EXERCISE DIRECTIONS> In the data below, find the line with "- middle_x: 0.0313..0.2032" and the line with "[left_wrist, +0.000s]", then restate both and every line between them exactly, minus the pictures.

SUPPLIED INFORMATION>

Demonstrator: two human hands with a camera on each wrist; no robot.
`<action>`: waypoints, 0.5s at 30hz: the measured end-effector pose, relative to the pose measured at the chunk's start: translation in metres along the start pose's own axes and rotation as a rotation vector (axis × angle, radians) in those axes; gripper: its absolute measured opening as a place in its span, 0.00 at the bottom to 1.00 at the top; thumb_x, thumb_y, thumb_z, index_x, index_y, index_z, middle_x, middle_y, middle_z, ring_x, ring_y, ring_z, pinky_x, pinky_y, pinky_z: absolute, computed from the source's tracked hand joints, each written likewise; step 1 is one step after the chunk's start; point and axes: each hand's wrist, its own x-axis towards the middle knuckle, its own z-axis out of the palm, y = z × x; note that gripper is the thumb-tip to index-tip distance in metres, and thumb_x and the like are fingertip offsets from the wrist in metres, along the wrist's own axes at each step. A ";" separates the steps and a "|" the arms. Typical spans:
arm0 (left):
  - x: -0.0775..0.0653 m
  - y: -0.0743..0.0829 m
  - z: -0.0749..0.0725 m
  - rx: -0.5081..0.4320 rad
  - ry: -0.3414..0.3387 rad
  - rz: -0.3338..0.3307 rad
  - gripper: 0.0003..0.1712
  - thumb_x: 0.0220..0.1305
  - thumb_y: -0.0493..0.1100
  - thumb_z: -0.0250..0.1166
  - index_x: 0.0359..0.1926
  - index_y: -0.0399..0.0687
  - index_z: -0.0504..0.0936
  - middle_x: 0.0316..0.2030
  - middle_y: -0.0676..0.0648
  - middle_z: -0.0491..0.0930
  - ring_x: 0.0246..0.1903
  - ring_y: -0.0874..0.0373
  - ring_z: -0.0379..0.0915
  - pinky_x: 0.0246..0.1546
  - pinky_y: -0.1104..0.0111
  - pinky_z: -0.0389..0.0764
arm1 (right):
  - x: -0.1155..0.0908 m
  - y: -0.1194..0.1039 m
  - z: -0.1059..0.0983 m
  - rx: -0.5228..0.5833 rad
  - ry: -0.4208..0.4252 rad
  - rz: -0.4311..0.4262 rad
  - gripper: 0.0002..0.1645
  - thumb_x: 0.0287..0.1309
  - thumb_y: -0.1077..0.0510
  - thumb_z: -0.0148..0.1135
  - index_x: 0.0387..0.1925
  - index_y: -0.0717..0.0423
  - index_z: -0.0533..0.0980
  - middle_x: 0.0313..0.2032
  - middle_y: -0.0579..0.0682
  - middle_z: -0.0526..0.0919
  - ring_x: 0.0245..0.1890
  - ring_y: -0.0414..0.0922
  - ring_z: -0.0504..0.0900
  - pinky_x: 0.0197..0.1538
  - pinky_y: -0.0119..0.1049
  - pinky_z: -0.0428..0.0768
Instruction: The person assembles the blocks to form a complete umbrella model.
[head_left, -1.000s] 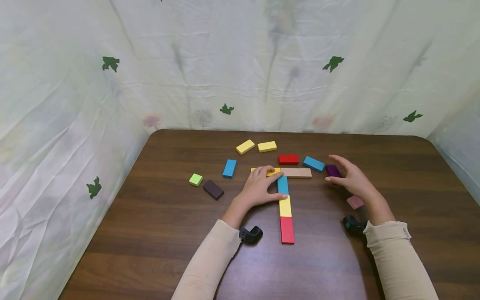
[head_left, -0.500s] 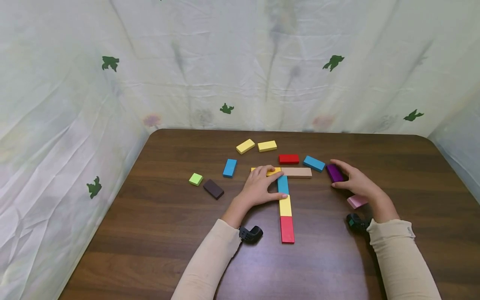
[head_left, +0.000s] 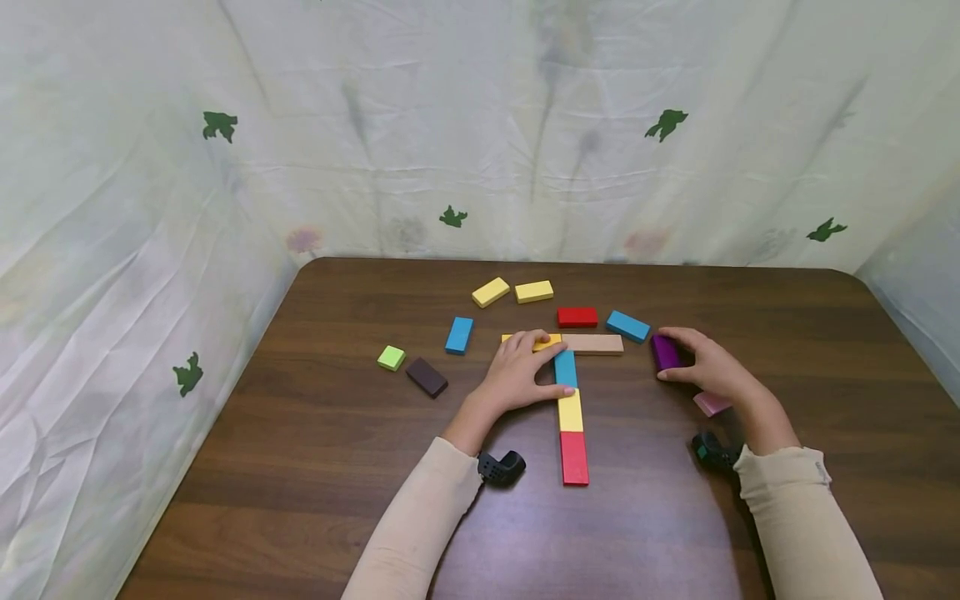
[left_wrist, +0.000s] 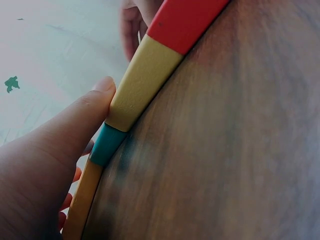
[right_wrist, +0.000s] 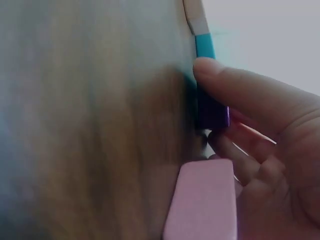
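Note:
Wooden blocks lie on the table in a T-like shape. Its crossbar has an orange-yellow block [head_left: 556,339] and a beige block [head_left: 596,344]; its stem runs toward me as a blue block [head_left: 566,371], a yellow block [head_left: 570,412] and a red block [head_left: 574,458]. My left hand [head_left: 516,377] rests on this shape, fingers on the orange-yellow block and thumb near the blue-yellow joint. To the right, my right hand [head_left: 712,367] pinches a purple block [head_left: 664,352] between thumb and fingers, low at the tabletop. A pink block [right_wrist: 205,200] lies under that hand.
Behind the crossbar are a red block [head_left: 577,317], a blue block [head_left: 628,326] and two yellow blocks, one at left [head_left: 491,292]. Another blue block [head_left: 459,336], a dark brown block [head_left: 427,377] and a small green block [head_left: 391,358] lie left on the brown table [head_left: 300,500].
My right hand has come down and closed its thumb and fingers around the purple block, which has turned and shifted slightly. The left hand stays in place.

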 end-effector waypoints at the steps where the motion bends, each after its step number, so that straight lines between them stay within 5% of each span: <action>1: 0.000 0.000 0.000 0.000 -0.002 -0.001 0.43 0.49 0.73 0.54 0.65 0.66 0.60 0.60 0.51 0.57 0.60 0.55 0.46 0.60 0.55 0.49 | -0.001 0.000 0.001 -0.002 0.001 -0.004 0.44 0.49 0.52 0.66 0.62 0.64 0.58 0.59 0.66 0.58 0.53 0.60 0.61 0.49 0.55 0.64; 15: 0.000 0.001 -0.002 -0.005 -0.007 -0.005 0.43 0.49 0.72 0.54 0.65 0.66 0.60 0.60 0.51 0.57 0.60 0.54 0.46 0.60 0.55 0.50 | -0.004 -0.014 0.012 -0.012 -0.018 -0.021 0.43 0.46 0.49 0.68 0.61 0.61 0.61 0.58 0.64 0.61 0.54 0.59 0.62 0.51 0.56 0.64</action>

EXERCISE SOLUTION>
  - middle_x: 0.0313..0.2032
  - middle_y: -0.0579..0.0682
  - middle_z: -0.0526..0.0919
  - ring_x: 0.0245..0.1890
  - ring_y: -0.0414..0.0922
  - ring_z: -0.0504..0.0900
  - pinky_x: 0.0197..0.1538
  - pinky_y: -0.0119..0.1049
  - pinky_z: -0.0428..0.0768
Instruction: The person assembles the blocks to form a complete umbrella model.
[head_left, -1.000s] 
[head_left, -0.500s] 
[head_left, +0.000s] 
[left_wrist, +0.000s] 

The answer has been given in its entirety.